Lang, lang geleden zat Septimus Severus op een bankje in zijn tuin. Hij keek uit over de wijngaarden op de helling van de Vesuvius en bedacht hoe goed hij het had. Septimus was volgens alle maatstaven een oude, wijze man. Hij was al 76 jaren op de wereld en hij hoopte er nog vele mee te maken. Hij was tevens, en dat is nog veel zeldzamer, een gelukkig man. Hij was ondanks zijn leeftijd nog steeds goed gezond en zijn hele lieve vrouw leefde nog, hoewel zij intussen behoorlijk vergeetachtig begon te worden. Zij hadden samen vele kinderen en nog veel meer kleinkinderen, een groot aantal slaven en de beste wijngaard van de romeinse wereld. Hij was welgesteld, maar niet zo rijk dat hij zich met de landspolitiek moest bemoeien, ja, Septimus was een tevreden man.
En toen brak de vulkaan uit.
Septimus kwam natuurlijk om in deze conflagratie. Zijn lijk is bijna tweeduizend jaren later gevonden in een schuilkelder. Zijn jongste kleinkind probeert haar gezichtje in opa’s baard te beschermen tegen de hitte en de giftige dampen. Een gipsen afgietsel van de holte die zij samen achterlieten in de vulkaanas is op dit moment nog te zien in Pompei.

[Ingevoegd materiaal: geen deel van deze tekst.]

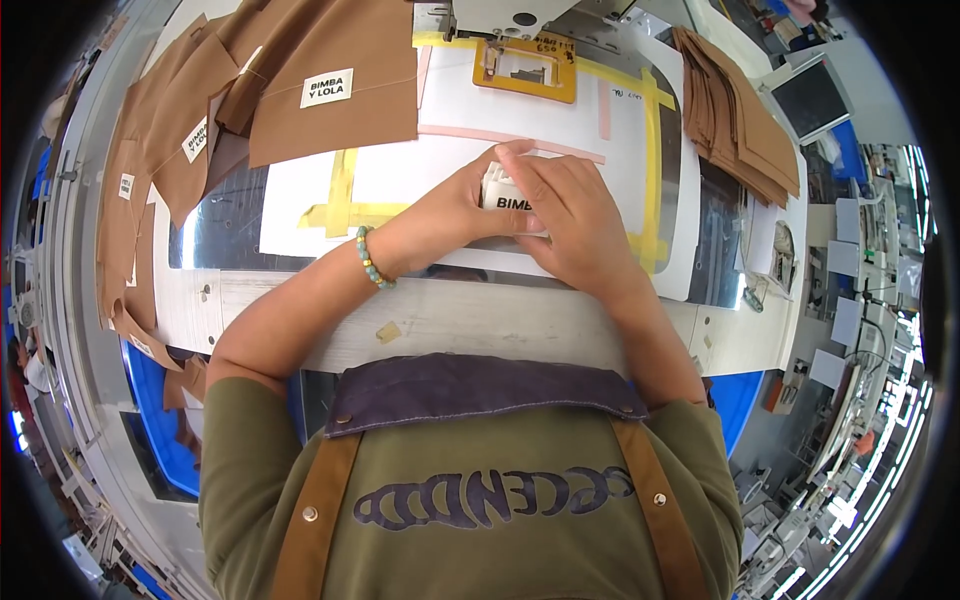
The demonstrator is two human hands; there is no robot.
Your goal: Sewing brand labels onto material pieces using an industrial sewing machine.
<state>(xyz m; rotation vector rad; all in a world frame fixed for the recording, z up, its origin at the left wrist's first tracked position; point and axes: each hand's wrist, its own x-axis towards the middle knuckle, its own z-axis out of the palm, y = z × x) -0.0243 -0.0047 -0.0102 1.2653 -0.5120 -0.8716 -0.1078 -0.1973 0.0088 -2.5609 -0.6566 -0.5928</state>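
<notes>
In front of me, both hands are closed around a small stack of white printed labels (508,200), with my left hand (465,210) on its left and my right hand (580,225) over its right side. My right fingers lie across the top and partly hide it. A bead bracelet is on my left wrist. Beneath my hands is a white sheet (470,120) edged with yellow tape (342,190) and pink strips. Beyond them, a yellow framed template (485,75) lies below a machine head (500,15).
Brown pieces with white labels (280,120) spread over the left, and a fanned stack of brown pieces (735,130) is at the right. A monitor (808,95) stands beyond it. The worktable's pale front edge (450,325) is near me, with blue bins (165,420) below.
</notes>
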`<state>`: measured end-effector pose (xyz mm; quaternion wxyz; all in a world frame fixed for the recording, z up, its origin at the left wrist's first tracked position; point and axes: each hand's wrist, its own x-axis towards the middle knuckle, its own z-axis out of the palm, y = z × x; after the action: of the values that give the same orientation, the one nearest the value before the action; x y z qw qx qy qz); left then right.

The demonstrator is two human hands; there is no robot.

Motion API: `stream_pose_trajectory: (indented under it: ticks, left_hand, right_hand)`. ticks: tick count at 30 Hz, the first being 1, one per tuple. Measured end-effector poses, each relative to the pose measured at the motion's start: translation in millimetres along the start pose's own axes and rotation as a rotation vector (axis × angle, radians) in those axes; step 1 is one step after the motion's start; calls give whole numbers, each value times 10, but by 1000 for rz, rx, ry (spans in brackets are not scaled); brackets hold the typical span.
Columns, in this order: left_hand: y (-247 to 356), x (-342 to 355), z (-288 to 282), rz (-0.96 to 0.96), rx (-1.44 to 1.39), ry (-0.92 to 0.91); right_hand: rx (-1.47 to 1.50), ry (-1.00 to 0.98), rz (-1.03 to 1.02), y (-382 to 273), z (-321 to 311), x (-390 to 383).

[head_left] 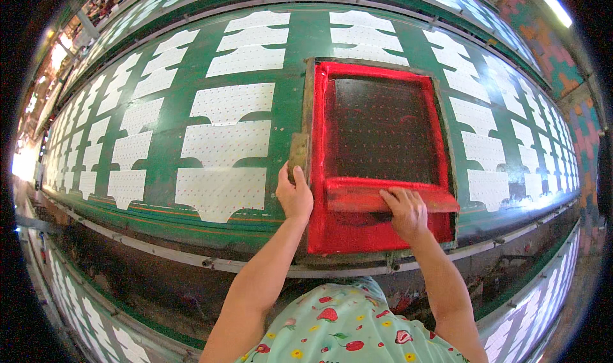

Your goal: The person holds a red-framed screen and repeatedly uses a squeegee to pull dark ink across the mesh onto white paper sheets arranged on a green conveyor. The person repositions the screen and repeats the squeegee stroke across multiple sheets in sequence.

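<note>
Probably inking: right hand (408, 216) clamped on squeegee (356, 199), left hand (295, 197) clasping the frame (377, 70) along its left; even pressure next, imo.

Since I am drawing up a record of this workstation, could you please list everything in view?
Screen frame: one, red inside, right of centre on the main table
Mesh: one, dark, inside the frame
Squeegee: one, red, across the frame's near part
Block: one, brownish, at the frame's left side
Main table: one, green, spanning the view
Cut pieces: dozens, white with small dots, in columns
Neighbouring tables: at least two, green, beyond and behind
Rail: one, grey, near table edge
Tube light: one, white, upper right
Wall: one, patchy orange and green, right
Garment: one, pale green, fruit-patterned, bottom
Left hand: one, bare, at the block
Right hand: one, bare, on the squeegee
</note>
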<state>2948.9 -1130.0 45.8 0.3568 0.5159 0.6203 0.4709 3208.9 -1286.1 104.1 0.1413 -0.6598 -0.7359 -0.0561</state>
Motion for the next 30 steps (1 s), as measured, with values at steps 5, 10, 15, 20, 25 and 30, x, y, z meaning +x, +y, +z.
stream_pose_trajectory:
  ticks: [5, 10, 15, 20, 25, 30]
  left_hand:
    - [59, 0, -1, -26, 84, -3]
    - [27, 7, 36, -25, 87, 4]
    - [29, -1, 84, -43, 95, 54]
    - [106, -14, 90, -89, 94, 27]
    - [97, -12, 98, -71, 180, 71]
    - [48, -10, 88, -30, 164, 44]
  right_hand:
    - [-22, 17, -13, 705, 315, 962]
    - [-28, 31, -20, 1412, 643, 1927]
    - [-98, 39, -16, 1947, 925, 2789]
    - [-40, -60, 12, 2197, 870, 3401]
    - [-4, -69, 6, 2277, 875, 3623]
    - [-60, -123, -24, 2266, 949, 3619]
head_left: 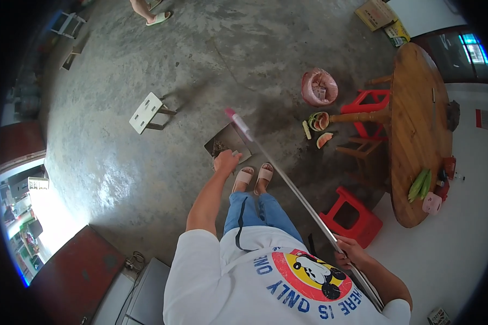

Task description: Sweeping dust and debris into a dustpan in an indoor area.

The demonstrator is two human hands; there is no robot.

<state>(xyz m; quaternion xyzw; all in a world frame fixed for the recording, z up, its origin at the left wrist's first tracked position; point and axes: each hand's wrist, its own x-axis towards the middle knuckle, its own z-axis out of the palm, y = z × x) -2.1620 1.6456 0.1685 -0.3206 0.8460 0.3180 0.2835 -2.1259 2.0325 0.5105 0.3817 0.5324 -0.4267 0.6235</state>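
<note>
My left hand point(227, 162) is closed around the near end of a grey metal dustpan point(236, 138), just in front of my slippers. Some dark debris point(219, 146) lies in the dustpan. A long-handled broom point(294, 189) runs diagonally across my right side, its pink-and-white head point(238, 124) at the dustpan's far right edge. Whether the head touches the pan or the floor, I cannot tell. Low on the right, my right hand point(352, 252) grips the broom's pale handle near my waist.
Right of the broom stand a pink-lined bin point(310, 93) and pieces of watermelon point(325, 141) on the floor. A wooden table point(417, 124) and a red stool point(370, 222) are farther right. A small white stool point(146, 112) stands left; another person's foot point(158, 19) shows at the top.
</note>
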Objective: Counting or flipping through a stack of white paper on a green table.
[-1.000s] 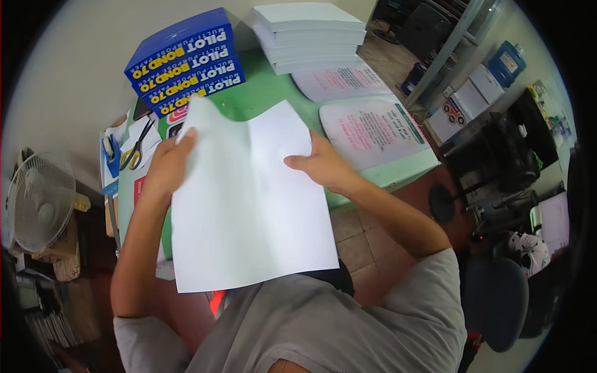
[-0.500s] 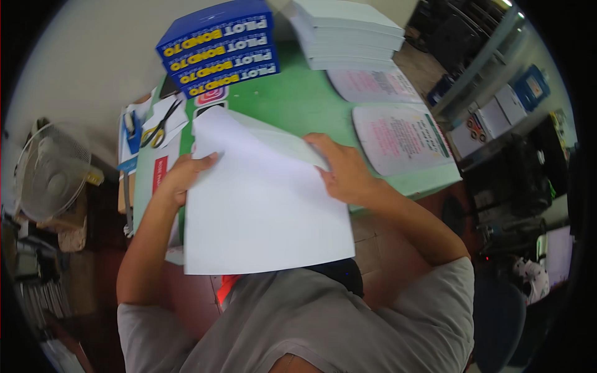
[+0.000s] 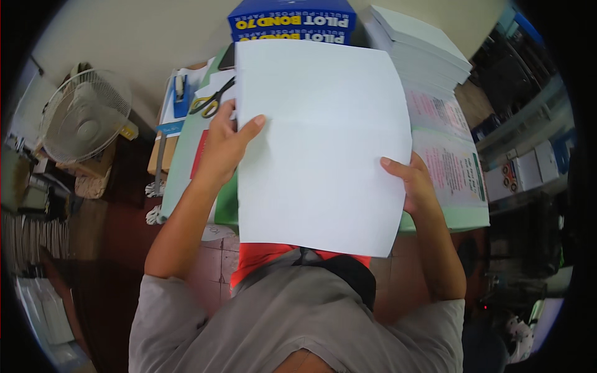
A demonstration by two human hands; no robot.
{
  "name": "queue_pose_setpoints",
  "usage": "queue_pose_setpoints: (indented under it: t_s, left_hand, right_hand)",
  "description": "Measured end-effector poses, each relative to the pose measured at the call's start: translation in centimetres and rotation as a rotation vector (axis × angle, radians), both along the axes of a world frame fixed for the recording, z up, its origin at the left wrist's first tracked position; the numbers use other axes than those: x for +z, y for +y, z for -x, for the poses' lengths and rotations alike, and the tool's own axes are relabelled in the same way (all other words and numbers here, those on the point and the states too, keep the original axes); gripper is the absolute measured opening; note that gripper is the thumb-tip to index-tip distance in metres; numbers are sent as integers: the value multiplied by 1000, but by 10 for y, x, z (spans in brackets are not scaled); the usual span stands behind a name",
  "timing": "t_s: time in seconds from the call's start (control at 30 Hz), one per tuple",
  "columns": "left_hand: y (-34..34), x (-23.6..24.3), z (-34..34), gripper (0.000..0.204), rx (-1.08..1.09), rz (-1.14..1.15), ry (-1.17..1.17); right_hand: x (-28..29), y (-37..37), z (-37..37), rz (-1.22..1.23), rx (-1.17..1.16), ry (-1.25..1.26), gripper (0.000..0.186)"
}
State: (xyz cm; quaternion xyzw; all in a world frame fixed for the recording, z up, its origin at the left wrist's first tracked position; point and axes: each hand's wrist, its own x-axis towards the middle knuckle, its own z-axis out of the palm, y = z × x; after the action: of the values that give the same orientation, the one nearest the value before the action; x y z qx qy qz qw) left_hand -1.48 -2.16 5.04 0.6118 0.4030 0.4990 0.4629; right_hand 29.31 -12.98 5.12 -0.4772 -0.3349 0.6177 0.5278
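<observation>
White paper sheet (image 3: 320,149) in the pinching grip of left hand (image 3: 225,146) and right hand (image 3: 415,183), blue carton (image 3: 292,22) behind.

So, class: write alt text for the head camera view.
A person's left hand and right hand hold a large white sheet of paper above a green table, with scissors and a paper stack behind.
</observation>
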Motion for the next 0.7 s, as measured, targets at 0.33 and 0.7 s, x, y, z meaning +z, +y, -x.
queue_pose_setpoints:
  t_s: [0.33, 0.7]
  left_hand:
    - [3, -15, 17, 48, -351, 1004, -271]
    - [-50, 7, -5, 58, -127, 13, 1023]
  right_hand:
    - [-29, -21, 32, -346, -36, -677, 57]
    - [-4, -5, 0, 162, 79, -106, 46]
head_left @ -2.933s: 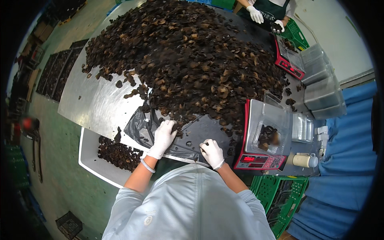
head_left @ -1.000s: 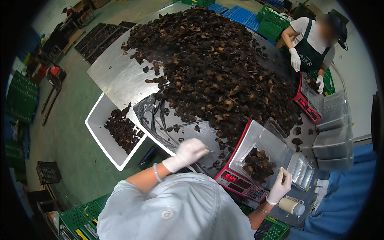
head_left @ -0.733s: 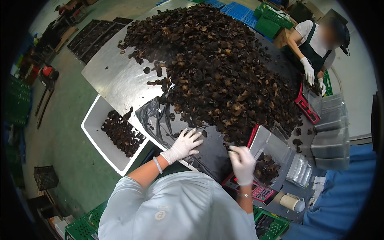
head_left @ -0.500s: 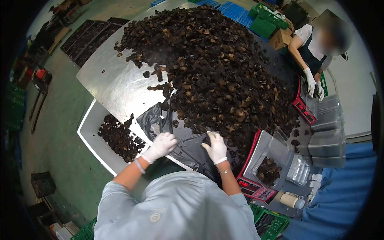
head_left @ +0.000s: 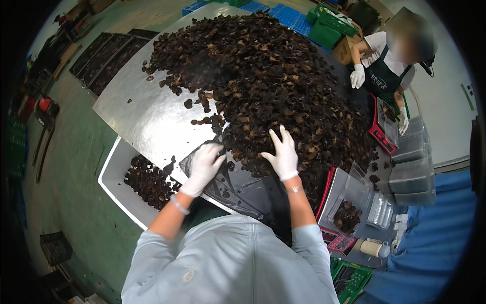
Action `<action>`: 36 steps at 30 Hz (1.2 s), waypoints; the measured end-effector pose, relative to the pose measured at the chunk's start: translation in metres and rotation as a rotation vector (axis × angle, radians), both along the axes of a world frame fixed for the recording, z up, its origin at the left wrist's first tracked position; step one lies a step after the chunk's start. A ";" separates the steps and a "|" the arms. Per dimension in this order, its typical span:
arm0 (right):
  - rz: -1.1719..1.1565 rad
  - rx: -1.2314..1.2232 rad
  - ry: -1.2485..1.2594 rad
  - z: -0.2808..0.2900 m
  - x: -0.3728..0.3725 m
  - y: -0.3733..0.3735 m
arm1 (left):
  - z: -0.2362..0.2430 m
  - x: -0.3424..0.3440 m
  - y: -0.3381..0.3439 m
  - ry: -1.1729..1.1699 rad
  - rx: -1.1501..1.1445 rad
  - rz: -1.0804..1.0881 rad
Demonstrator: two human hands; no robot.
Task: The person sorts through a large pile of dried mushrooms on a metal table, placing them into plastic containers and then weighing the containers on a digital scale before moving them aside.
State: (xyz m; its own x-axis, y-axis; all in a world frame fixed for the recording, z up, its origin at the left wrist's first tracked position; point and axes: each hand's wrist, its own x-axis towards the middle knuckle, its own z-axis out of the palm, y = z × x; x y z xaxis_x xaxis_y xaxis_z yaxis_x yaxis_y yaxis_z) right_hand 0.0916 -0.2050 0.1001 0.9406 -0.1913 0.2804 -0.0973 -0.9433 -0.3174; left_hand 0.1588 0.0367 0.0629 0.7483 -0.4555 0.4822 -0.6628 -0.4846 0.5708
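A large heap of dark brown wood ear mushrooms (head_left: 283, 76) covers much of the metal table (head_left: 131, 106). My right hand (head_left: 284, 158), in a white glove, is open at the heap's near edge with its fingers spread over the mushrooms. My left hand (head_left: 203, 167), also gloved, is above a black plastic sheet (head_left: 228, 187), its thumb apart from its slightly bent fingers; I see nothing held in it. A few small mushroom pieces lie on the sheet. To my left, a white-rimmed bin (head_left: 119, 172) contains more dark mushroom pieces.
At right, a red scale (head_left: 328, 195) bears a clear plastic box of mushrooms (head_left: 347, 217). Stacked clear boxes (head_left: 412, 172) and a cream cup (head_left: 371, 248) are nearby. Across the table, a co-worker in a dark apron (head_left: 382, 76) is beside another red scale (head_left: 378, 133).
My right hand has moved forward from the sheet to the heap and spread its fingers. My left hand has moved slightly forward, its fingers looser. The co-worker's hands have moved apart.
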 end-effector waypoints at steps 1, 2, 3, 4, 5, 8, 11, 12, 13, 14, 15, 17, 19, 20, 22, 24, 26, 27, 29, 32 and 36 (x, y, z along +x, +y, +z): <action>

Septimus was in een verschrikkelijke klap alles kwijt: zijn vrouw, zijn welstand, zijn dynastie … zijn leven. Septimus was een spook, een boze geest. Alles wat er restte van de dingen waar hij trots op was waren: een enkele druivenstok die als door een wonder alles overleefd had; zijn oudste kleinzoon die legionair was; en de zegelring die hij zijn kleinzoon had geschonken. Deze drie dingen waren de foci waaromheen het spook van Septimus zijn bestaan weefde. In de gedaande van een verbrand skelet toonde hij zich soms in dromen aan zijn nakomeling. Boosaardig was hij niet, maar wel heel bezitterig. En hij stuurde de lotsbestemming van zijn drie foci zeer subtiel. De druif was de zinfandel, die later in Gallie groot werd en vlak voor de grote druivenziekte naar de Amerika’s verhuisde. De zegelring heeft alle eeuwen overleefd en ligt nu in een museum, de inscriptie in de rode steen afgesleten tot een onherkenbaar vage uitholling. En zijn nageslacht heeft alle eeuwen overleefd. Maar dit is niet hun verhaal. Zij komen er wel in voor, maar dit is het verhaal van de gevolgen van de dood van Septimus Severus. Van het spook, de tovenaar en die demon die gewekt werden door het lijden van de geest van een wijze oude man.